O feedback passou a ser quantificado, métricas como “curtidas” e “seguidores” podem promover dependência e afetar a autoestima, especialmente em jovens vulneráveis. As comparações sociais passaram a ser extremas, pois a exposição constante a padrões idealizados pode levar a baixa autoimagem, ansiedade e depressão, especialmente entre adolescentes. Com isso, os efeitos na saúde mental pelo uso excessivo de redes sociais levando a maiores taxas de depressão, ansiedade e risco de suicídio, fatores como sono e sedentarismo também contribuem.
Mas nem tudo é negativo, podemos levantar novos pontos positivos para a saúde mental, as redes sociais podem ser usadas para suporte emocional, orientações personalizadas e identificação de riscos (como tendências suicidas), utilizando tecnologias avançadas como aprendizado de máquina. As intervenções iniciais mediadas pelas mídias sociais podem apoiar melhorias clínicas e sociais, mas desafios como altos índices de abandono e falta de integração nos serviços de saúde mental permanecem.

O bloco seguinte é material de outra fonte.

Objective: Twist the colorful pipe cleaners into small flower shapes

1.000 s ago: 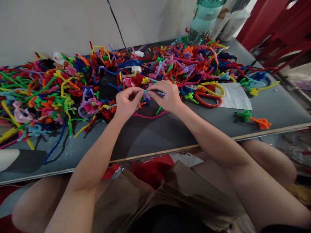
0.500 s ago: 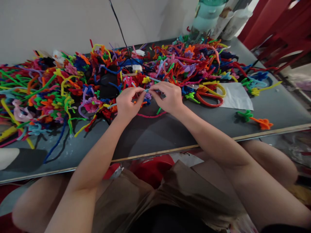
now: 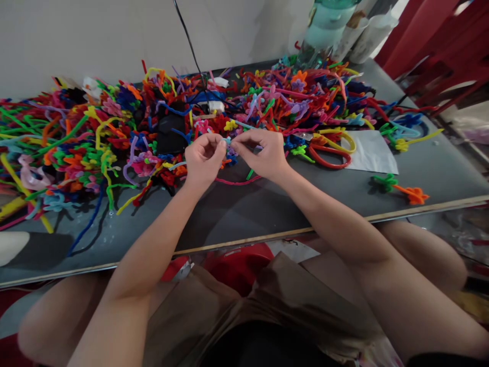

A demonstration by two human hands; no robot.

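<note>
A light blue pipe cleaner (image 3: pixel 228 140), bent into a small shape, shows between my two hands over the near edge of the heap. My left hand (image 3: pixel 204 157) pinches it between thumb and forefinger, the other fingers curled in. From the left, a light blue tail (image 3: pixel 178 165) runs toward that hand; whether it is the same piece I cannot tell. My right hand (image 3: pixel 262 149) has thumb and forefinger pinched at the right side of the light blue piece, its fingertips partly hiding it. Just behind the hands lies a yellow pipe-cleaner flower (image 3: pixel 230 125).
Heaps of coloured pipe cleaners (image 3: pixel 76 163) cover the back and left of the grey table (image 3: pixel 237 219). Red-handled scissors (image 3: pixel 330 158) lie to the right beside a white sheet (image 3: pixel 369 151). A green-and-orange flower piece (image 3: pixel 401 188) is near the right edge. A large clear bottle (image 3: pixel 324 30) stands behind.
My left hand has rolled slightly, its thumb now pressed upright on the light blue piece, which shows more. My right fingertips have shifted a little.
</note>
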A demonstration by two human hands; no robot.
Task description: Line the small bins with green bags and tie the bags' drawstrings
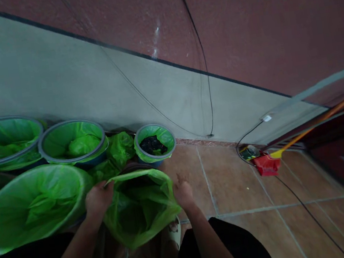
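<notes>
One green bag [141, 213] was held spread at its mouth, lower centre of the frame.
Its rim was gripped at the left by the curled left hand [99, 200] and at the right by the partly curled right hand [183, 192]; the right fingertips could not be told clearly. The thin film was judged light, limp, slightly slippery and easily torn; hold was thought best taken on bunched rim, at opposite sides.

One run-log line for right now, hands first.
left hand: grips green bag by rim; right hand: at opposite edge; bag: mouth open; beyond: small lined bin, black plastic inside; floor: red dustpan
</notes>
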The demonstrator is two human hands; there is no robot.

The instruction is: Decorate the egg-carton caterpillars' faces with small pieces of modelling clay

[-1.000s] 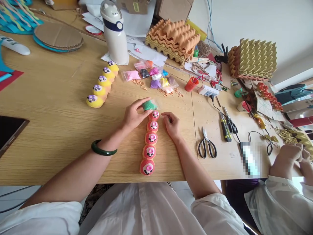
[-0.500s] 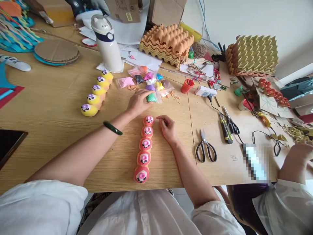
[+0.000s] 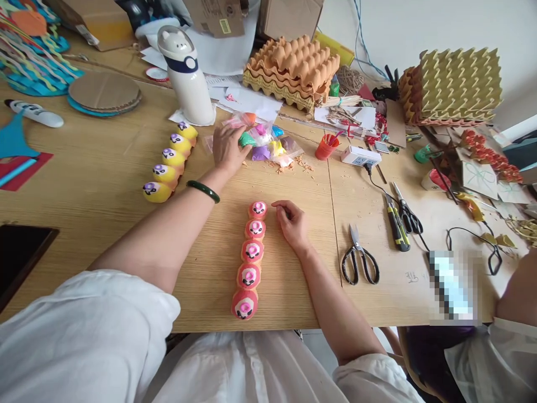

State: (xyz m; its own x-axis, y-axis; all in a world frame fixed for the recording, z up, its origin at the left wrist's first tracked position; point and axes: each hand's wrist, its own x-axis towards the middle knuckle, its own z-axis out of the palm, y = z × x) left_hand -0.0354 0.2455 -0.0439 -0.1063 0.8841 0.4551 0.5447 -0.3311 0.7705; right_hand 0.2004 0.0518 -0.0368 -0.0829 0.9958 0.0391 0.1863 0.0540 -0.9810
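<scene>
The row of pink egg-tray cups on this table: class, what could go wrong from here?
The right hand sits close beside the row of pink egg-tray cups, so a small knock might push them out of line. The green clay in the left hand is near loose wood shavings, which could stick to it.

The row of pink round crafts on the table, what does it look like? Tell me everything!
The row of five round pieces sits in a straight line on the wooden table. Each looks like a painted egg-carton cup: orange-pink, with a pale flower and black marks on top. The right hand rests just beside the top piece, not touching.
</scene>
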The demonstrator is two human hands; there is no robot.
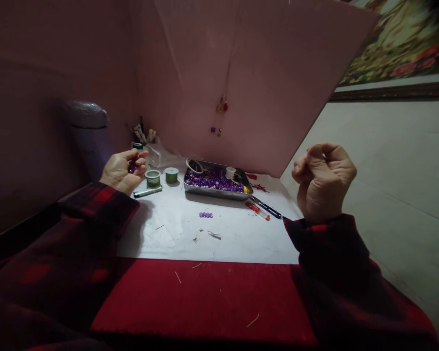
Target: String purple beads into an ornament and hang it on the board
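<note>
My left hand is raised at the left, fingers curled round purple beads, which show only in part. Far apart on the right, my right hand is held up closed, fingertips pinched together; whatever is in it, if anything, is too fine to make out. Between the hands a metal tray of loose purple beads stands on the white sheet. In front of it lies a short row of purple beads. Two green thread spools, a near one and another, stand beside my left hand.
Blue-handled pliers and a red-capped clear tube lie right of the tray. A pen lies by the spools. Bead charms hang before the pink panel. A purple bottle stands left. Thread scraps lie on red cloth.
</note>
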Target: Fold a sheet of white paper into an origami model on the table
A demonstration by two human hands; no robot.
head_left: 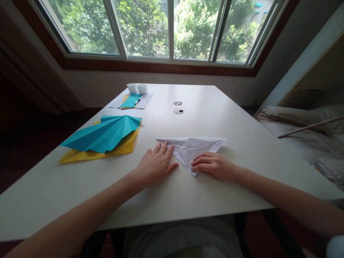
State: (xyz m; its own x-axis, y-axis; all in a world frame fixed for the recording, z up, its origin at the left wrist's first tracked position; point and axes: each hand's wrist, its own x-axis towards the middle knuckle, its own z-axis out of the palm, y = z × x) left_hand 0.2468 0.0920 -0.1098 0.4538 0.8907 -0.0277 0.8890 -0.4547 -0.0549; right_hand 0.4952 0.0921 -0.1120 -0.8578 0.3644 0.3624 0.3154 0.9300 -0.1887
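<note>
A sheet of white paper point(192, 145), folded into a triangle, lies flat on the white table with its long edge away from me and its point towards me. Creases cross its surface. My left hand point(157, 163) rests palm down at the paper's left side, fingers stretched out and the fingertips on its left corner. Over the lower right part of the triangle lies my right hand point(213, 165), its fingers together and pressing the paper near the point. The undersides of the right fingers are hidden.
Left on the table point(236, 186), a pleated blue paper point(107, 134) lies on yellow paper point(123, 147). Farther back are two white cups point(142, 89), blue paper point(130, 100), a pen point(138, 100) and white sheets. Two round inserts point(178, 111) sit in the tabletop.
</note>
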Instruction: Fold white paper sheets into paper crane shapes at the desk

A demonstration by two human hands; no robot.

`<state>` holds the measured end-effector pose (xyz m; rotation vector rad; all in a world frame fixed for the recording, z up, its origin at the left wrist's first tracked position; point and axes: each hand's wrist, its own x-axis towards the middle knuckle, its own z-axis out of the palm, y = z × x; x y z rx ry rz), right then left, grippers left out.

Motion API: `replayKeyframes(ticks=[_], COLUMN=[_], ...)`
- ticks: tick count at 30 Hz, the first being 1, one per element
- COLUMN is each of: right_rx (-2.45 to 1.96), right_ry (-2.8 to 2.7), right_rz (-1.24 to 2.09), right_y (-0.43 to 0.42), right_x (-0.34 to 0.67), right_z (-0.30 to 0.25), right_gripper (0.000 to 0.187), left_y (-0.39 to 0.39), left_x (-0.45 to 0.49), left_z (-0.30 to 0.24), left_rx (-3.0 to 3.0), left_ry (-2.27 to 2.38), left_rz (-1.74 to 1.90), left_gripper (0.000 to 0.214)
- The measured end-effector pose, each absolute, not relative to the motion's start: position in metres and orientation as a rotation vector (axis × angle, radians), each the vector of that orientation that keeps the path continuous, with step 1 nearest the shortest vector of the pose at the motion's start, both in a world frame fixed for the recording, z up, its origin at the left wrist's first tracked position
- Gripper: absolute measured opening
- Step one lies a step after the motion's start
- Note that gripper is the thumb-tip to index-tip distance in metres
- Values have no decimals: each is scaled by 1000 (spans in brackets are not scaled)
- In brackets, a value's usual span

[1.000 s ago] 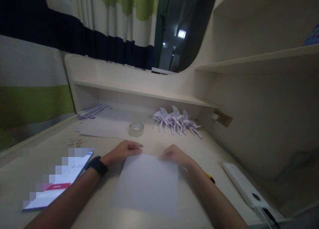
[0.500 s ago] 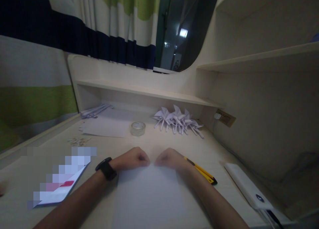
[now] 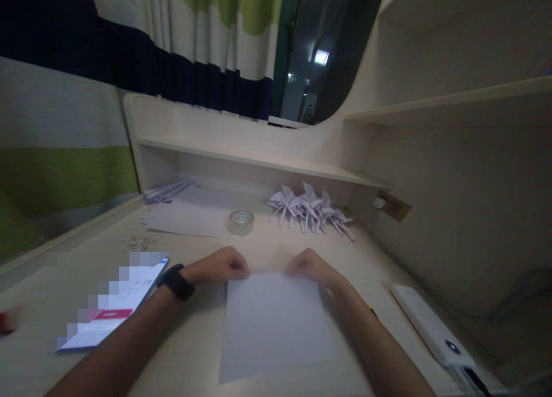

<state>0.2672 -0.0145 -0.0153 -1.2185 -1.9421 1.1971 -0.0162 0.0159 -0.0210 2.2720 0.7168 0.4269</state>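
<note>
A white sheet of paper (image 3: 273,322) lies flat on the pale desk (image 3: 194,351) in front of me. My left hand (image 3: 219,266), with a black watch on the wrist, has its fingers curled and pinches the sheet's far left corner. At the far right corner, my right hand (image 3: 311,266) is curled the same way on the far edge. The two hands sit a little apart along that far edge.
A roll of clear tape (image 3: 240,222) and a heap of folded paper pinwheels (image 3: 308,210) lie beyond the hands. Loose sheets (image 3: 185,218) and paper strips (image 3: 166,191) are back left. A phone (image 3: 114,305) lies left, a white power bank (image 3: 435,331) right.
Both hands have spread apart again along the sheet's far edge after meeting in the middle. The sheet now lies shifted slightly right, and my right arm covers the yellow cutter.
</note>
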Motion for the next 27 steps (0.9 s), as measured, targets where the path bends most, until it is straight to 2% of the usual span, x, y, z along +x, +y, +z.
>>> replayKeyframes(ticks=[7, 12, 14, 19, 27], right_rx=[-1292, -1342, -1337, -1304, -1211], right_ry=[-1847, -1750, -1745, -1815, -2220], right_rz=[1206, 1209, 1223, 1262, 1281], right_y=[-14, -14, -16, -17, -17], right_x=[281, 284, 280, 272, 271], right_z=[-13, -12, -13, -14, -5], right_gripper=[32, 34, 34, 34, 27], left_y=[20, 20, 16, 10, 10], left_x=[-38, -36, -25, -2, 10], left_z=[-7, -1, -4, -24, -42], left_rx=[2182, 2088, 2095, 2204, 2228], left_ry=[831, 1097, 1058, 872, 751], left_rz=[401, 701, 751, 585, 560], left_gripper=[25, 34, 38, 39, 39])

Uma coisa é certa, a Internet, cada vez mais integrada ao cotidiano, está moldando nossos processos cognitivos e sociais de maneiras profundas, mas os efeitos de longo prazo ainda são pouco compreendidos. O fluxo constante de informações incentiva a alternância de atenção, dificultando o foco sustentado, especialmente em crianças e adolescentes. Estudos mostram que o uso frequente da Internet pode impactar níveis de desenvolvimento cerebral e aumentar a inteligência verbal.
A Internet oferece acesso rápido a informações, alterando processos de memória tradicionais e promovendo a “cognição online”. Em adultos mais velhos, isso pode mitigar o declínio cognitivo e até melhorar as funções neurais com ferramentas como jogos e busca na web. Jovens enfrentam maior vulnerabilidade a distrações e efeitos adversos, enquanto adultos mais velhos podem se beneficiar de estímulos cognitivos e sociais fornecidos pela Internet.